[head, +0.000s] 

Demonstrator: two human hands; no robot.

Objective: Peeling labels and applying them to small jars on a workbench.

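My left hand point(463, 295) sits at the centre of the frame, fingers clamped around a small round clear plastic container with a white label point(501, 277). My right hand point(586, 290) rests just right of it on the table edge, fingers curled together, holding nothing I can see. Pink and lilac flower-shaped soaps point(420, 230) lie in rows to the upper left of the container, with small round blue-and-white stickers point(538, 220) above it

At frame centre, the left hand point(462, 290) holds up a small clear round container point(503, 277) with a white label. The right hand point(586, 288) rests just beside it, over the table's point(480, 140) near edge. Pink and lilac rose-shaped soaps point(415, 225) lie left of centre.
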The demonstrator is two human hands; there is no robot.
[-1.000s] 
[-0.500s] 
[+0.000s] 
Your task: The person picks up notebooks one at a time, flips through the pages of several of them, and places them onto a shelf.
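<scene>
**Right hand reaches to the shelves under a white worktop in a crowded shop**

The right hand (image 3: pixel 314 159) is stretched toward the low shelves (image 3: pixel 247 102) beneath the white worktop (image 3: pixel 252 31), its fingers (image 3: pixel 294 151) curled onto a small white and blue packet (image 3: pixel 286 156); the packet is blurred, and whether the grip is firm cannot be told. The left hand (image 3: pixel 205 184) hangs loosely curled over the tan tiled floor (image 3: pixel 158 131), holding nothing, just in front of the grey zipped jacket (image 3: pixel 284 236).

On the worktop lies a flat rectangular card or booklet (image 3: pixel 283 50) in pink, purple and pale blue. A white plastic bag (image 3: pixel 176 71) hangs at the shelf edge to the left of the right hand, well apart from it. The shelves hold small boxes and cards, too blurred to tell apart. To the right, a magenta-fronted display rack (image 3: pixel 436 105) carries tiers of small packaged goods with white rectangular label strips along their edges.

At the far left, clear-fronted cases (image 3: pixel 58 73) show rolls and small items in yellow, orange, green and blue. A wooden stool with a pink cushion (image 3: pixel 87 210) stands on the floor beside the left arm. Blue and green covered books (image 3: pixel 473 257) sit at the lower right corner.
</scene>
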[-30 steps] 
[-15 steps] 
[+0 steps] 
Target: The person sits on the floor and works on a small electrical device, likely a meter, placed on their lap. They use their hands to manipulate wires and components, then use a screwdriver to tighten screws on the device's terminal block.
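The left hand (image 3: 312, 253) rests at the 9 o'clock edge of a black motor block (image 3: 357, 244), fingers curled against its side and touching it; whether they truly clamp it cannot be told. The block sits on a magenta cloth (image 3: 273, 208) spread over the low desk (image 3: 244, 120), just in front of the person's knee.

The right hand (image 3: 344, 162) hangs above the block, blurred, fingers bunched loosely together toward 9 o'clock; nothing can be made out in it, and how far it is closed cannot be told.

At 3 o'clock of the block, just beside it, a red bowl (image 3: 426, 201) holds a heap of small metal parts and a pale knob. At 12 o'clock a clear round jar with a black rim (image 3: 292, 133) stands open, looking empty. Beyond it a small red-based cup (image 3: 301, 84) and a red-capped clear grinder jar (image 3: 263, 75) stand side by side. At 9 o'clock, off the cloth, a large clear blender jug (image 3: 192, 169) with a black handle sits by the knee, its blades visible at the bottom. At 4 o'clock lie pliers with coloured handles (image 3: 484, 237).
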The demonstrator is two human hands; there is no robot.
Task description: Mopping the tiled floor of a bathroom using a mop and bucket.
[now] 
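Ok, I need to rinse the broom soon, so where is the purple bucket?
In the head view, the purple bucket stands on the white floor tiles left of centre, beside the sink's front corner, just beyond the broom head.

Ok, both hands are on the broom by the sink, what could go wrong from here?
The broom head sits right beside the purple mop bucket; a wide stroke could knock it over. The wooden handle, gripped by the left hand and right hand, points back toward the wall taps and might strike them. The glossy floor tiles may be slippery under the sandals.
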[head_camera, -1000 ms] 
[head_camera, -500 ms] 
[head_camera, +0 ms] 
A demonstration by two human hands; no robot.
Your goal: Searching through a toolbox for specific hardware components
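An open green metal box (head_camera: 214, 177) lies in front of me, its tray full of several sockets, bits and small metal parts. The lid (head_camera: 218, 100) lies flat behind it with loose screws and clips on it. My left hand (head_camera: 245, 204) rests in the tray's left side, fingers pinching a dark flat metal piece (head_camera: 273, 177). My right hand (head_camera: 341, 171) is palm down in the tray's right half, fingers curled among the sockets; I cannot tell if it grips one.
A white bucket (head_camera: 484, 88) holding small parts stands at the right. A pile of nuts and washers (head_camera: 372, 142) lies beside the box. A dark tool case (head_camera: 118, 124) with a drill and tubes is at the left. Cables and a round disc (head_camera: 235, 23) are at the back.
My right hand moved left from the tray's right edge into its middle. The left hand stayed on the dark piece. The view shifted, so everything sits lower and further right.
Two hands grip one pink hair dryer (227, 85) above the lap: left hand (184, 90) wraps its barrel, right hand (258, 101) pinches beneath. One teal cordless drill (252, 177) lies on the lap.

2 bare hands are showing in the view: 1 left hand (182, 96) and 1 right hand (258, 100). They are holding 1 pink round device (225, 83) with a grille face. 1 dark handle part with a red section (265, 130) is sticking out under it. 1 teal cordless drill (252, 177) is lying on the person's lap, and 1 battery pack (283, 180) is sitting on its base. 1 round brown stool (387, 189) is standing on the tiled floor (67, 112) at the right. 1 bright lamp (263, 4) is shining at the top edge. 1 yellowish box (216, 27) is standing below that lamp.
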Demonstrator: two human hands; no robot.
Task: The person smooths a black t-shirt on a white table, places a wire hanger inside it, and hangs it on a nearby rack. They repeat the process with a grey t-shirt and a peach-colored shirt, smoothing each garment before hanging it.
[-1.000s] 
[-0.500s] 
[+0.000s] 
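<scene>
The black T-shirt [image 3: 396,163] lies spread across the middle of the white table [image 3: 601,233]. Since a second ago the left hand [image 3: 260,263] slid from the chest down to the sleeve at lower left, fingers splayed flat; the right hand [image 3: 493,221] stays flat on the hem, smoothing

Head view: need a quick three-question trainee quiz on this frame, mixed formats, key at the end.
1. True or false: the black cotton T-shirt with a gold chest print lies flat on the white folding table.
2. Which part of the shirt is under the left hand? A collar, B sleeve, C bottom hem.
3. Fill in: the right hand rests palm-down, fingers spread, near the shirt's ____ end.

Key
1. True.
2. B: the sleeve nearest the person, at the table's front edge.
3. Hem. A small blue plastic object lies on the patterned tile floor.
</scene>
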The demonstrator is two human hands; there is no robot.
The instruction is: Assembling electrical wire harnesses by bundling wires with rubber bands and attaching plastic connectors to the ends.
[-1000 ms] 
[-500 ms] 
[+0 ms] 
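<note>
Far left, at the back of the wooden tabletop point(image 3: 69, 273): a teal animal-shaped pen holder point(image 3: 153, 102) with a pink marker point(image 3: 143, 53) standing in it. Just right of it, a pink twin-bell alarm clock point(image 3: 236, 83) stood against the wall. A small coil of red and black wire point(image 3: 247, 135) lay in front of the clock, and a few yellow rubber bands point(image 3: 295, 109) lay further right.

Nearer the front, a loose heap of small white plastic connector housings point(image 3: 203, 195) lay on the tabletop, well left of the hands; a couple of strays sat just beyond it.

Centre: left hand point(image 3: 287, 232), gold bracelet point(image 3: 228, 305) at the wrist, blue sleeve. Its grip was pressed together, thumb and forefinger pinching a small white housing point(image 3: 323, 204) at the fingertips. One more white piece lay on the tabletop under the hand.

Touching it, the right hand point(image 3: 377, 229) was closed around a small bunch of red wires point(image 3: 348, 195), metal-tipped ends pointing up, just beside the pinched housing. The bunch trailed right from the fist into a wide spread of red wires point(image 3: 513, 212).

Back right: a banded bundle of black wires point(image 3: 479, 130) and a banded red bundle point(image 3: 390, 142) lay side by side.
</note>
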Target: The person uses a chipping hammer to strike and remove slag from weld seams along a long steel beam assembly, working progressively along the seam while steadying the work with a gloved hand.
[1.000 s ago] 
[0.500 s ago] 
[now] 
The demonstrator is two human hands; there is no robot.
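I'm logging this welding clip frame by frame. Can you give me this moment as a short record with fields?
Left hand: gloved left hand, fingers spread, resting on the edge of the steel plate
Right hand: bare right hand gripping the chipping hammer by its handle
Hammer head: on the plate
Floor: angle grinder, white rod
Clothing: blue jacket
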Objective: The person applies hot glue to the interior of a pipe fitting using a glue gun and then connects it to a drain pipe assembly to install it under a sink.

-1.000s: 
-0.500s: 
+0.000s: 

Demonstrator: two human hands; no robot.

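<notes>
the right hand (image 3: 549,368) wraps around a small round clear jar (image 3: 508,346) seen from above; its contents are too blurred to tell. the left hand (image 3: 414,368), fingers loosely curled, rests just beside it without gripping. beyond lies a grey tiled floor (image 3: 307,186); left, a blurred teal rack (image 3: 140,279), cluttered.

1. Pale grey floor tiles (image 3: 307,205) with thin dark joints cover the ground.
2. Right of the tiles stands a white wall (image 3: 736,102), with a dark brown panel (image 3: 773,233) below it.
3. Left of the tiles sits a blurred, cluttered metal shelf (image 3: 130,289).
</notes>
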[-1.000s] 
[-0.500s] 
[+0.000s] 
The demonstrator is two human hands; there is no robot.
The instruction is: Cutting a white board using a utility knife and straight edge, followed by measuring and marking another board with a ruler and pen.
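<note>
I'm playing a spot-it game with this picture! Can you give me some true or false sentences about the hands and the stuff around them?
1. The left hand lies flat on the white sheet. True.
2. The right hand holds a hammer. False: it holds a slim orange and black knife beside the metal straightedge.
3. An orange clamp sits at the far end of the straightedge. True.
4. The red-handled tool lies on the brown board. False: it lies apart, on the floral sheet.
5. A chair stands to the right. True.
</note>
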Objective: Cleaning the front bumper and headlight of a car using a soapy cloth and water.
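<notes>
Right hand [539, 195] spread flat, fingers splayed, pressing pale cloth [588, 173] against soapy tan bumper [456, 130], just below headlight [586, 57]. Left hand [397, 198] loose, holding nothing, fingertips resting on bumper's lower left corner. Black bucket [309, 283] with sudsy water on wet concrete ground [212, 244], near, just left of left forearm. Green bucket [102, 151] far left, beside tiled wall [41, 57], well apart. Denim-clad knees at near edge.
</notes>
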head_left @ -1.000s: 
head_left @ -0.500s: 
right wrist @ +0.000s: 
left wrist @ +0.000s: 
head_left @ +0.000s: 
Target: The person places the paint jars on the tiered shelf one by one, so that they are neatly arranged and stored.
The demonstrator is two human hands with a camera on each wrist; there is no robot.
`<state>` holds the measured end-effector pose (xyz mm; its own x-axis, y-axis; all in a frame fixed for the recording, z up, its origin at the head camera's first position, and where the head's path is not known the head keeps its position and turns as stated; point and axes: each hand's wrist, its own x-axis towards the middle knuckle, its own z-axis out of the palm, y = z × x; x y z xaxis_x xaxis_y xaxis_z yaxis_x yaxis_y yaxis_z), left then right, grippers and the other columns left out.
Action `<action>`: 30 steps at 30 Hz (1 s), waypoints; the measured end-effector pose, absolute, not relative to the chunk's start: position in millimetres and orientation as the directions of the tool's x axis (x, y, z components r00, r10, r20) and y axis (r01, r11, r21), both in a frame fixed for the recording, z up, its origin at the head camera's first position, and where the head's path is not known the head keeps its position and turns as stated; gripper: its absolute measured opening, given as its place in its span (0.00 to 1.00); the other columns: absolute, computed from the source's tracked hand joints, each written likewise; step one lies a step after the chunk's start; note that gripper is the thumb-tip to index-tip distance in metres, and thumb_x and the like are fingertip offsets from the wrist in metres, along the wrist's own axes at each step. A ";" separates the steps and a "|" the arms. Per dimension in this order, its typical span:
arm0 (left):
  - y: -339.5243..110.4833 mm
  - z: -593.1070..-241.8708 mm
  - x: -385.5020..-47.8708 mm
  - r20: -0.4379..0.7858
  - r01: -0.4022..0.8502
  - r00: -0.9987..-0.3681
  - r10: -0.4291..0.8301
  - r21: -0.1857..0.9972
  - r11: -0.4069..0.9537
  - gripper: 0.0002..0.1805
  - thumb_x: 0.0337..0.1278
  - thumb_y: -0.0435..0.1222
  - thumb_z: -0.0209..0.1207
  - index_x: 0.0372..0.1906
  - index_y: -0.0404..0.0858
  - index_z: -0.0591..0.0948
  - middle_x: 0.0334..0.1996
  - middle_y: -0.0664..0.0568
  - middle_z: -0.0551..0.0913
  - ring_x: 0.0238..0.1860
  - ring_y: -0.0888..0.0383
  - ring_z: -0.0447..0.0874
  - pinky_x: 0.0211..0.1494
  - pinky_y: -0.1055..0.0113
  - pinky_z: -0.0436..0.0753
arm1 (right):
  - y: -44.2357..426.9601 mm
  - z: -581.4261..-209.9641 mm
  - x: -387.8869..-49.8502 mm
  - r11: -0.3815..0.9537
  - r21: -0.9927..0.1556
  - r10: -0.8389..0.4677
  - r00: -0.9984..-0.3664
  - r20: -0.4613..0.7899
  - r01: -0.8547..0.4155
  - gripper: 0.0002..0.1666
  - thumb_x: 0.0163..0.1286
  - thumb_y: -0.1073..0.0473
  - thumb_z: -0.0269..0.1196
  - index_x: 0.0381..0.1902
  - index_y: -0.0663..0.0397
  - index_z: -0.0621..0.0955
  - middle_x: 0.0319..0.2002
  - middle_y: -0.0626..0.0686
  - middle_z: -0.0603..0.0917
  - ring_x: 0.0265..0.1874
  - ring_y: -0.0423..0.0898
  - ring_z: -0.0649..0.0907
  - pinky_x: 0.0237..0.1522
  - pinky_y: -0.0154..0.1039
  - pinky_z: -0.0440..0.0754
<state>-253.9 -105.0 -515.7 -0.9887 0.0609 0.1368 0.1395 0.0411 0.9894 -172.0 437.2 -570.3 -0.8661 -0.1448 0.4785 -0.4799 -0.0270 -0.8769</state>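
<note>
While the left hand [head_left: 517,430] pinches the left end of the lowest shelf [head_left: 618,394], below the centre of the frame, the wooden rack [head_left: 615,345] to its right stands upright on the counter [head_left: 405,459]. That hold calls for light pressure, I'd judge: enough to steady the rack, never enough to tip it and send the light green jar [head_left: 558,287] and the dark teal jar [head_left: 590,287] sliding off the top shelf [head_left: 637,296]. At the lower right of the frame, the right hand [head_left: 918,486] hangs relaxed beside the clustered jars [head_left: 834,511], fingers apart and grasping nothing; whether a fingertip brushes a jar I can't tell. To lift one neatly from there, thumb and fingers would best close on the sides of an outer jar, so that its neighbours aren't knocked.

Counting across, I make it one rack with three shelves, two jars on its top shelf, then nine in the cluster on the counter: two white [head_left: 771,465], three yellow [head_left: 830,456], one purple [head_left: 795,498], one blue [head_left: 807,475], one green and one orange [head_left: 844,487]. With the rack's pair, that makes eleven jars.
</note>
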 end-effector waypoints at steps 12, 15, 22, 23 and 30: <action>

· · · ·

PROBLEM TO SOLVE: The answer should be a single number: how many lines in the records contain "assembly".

RESPONSE FOR THIS EXERCISE: 2